The prayer of the bill, so far as relates to the stock held by
the state in the railroad company, and to the dividends thereon, is
substantially as follows, to-wit:
1st. That the bonds or certificates of debt held by the
complainant and others may be decreed to be a lien upon the said
stock and dividends until paid or redeemed.
2d. That all dividends on said stock may be paid to the
complainant, and the other bondholders who may join him in the
suit.
3d. That if said dividends prove insufficient for this purpose,
a sale of said stock, or so much thereof as may be necessary to pay
said certificates, may be made under the decree of the court.
Page 133 U. S. 240
4th. That an account may be taken of the amount due for
interest, etc.
5th. That a receiver may be appointed to take possession of the
dividends hereafter payable to the state
6th. That the officers of the railroad company may be enjoined
from paying to the state treasurer, or to any other person, on
behalf of the state, any dividends which may accrue to the state,
and that the treasurer may be enjoined from receiving the same.
To this bill Simmons, the proxy of the state stock, and Worth,
the state treasurer, filed a joint answer separate from the other
defendants, admitting the material statements of the bill so far as
relates to the origin and character of the stock and bonds referred
to, but denying that any dividends were or could be made on the
stock in consequence of the expenses and legitimate obligations of
the railroad company.
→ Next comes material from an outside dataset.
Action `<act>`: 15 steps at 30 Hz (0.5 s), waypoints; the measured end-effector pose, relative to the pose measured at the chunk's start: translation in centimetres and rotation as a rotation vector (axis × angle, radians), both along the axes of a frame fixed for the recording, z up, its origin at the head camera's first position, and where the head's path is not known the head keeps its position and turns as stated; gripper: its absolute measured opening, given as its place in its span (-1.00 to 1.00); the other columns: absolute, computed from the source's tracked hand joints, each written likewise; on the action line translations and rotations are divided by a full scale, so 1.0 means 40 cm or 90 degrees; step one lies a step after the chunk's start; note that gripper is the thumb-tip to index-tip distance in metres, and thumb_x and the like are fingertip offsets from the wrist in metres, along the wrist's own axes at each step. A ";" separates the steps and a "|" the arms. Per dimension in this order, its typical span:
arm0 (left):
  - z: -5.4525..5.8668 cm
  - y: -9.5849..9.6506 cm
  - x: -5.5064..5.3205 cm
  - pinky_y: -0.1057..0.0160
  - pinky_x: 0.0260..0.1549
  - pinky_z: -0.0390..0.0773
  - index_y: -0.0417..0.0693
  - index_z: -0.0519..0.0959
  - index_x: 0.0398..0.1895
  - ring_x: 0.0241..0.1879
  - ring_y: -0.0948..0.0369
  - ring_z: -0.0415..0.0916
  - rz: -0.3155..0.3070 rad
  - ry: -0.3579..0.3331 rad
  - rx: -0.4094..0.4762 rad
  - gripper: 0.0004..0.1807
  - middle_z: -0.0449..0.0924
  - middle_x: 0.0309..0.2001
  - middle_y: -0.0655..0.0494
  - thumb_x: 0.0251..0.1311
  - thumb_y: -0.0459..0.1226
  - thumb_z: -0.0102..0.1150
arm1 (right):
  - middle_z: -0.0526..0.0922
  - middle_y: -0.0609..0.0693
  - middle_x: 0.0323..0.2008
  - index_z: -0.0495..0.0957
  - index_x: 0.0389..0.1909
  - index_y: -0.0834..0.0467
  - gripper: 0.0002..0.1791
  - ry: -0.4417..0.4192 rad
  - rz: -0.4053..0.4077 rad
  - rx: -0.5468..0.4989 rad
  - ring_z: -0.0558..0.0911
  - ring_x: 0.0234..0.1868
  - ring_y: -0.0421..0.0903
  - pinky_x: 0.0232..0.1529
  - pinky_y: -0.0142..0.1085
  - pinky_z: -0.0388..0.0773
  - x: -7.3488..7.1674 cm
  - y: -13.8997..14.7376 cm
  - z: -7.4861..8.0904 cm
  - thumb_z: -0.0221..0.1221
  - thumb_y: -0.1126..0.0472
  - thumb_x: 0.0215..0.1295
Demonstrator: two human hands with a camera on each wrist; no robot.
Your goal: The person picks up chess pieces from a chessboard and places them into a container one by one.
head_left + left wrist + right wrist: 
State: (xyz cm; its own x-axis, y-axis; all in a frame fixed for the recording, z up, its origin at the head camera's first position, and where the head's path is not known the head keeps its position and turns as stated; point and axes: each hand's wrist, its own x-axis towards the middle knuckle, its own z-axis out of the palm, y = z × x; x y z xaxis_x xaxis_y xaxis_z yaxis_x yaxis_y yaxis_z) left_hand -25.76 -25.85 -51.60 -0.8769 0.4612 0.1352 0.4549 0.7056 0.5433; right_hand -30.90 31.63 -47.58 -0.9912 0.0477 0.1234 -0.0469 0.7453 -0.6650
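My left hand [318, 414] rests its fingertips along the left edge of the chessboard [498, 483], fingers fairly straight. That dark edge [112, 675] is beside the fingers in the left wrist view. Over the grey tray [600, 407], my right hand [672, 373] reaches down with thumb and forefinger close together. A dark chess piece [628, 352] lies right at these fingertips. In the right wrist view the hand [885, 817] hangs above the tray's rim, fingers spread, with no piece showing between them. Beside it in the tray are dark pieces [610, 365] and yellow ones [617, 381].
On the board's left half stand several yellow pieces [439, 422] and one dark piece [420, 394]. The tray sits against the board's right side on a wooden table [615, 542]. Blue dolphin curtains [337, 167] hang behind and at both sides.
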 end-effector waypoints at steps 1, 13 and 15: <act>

The concluding averment of their answer is as
follows, to-wit:
"VII. These defendants, further answering, say that two
certificates of stock -- one for one thousand and sixty-six shares,
and the other for two hundred shares -- have been issued to the
State of North Carolina by the defendant company, which
certificates, together with the stock represented thereby, are the
property of the state and are in her possession, and have been for
a long time before the commencement of this suit, with authority in
no one to part with the same except by the direction of the General
Assembly of the state, and these defendants are advised that, so
being the property of the state and in her actual possession, they
cannot be taken therefrom or in any wise be affected by any decree
rendered in a cause to which the state is not a party, and these
defendants rely upon the fact that the state is not a party to this
suit, as if the same had been specially pleaded."
The other defendants also filed answers to the bill, but it is
unnecessary to refer to them or to other incidental proceedings
which took place in the cause. The important facts on which relief
is claimed are as above recited from the statements of the
pleadings. The bill was dismissed by the court below, and from that
decree the present appeal was taken.
Page 133 U. S. 241
From the foregoing summary of the statements and prayer of the
bill, we see that its object and purpose is to obtain, in behalf of
the complainant and other bondholders, the adjudication of a lien
upon the stock held by the State of North Carolina in the Atlantic
and North Carolina Railroad Company, and upon the dividends on said
stock, and the enforcement of that lien, by requiring said
dividends to be paid to the bondholders in satisfaction of the
amount due on their bonds, and if these are insufficient, by a sale
of said stock or so much thereof as may be necessary, aided by the
appointment of a receiver to take possession of said dividends, and
an injunction to restrain the railroad company and its officers
from paying to the state treasurer, or to any other person, on
behalf of the state, and to restrain said treasurer from receiving,
any moneys accruing and payable as dividends on said stock.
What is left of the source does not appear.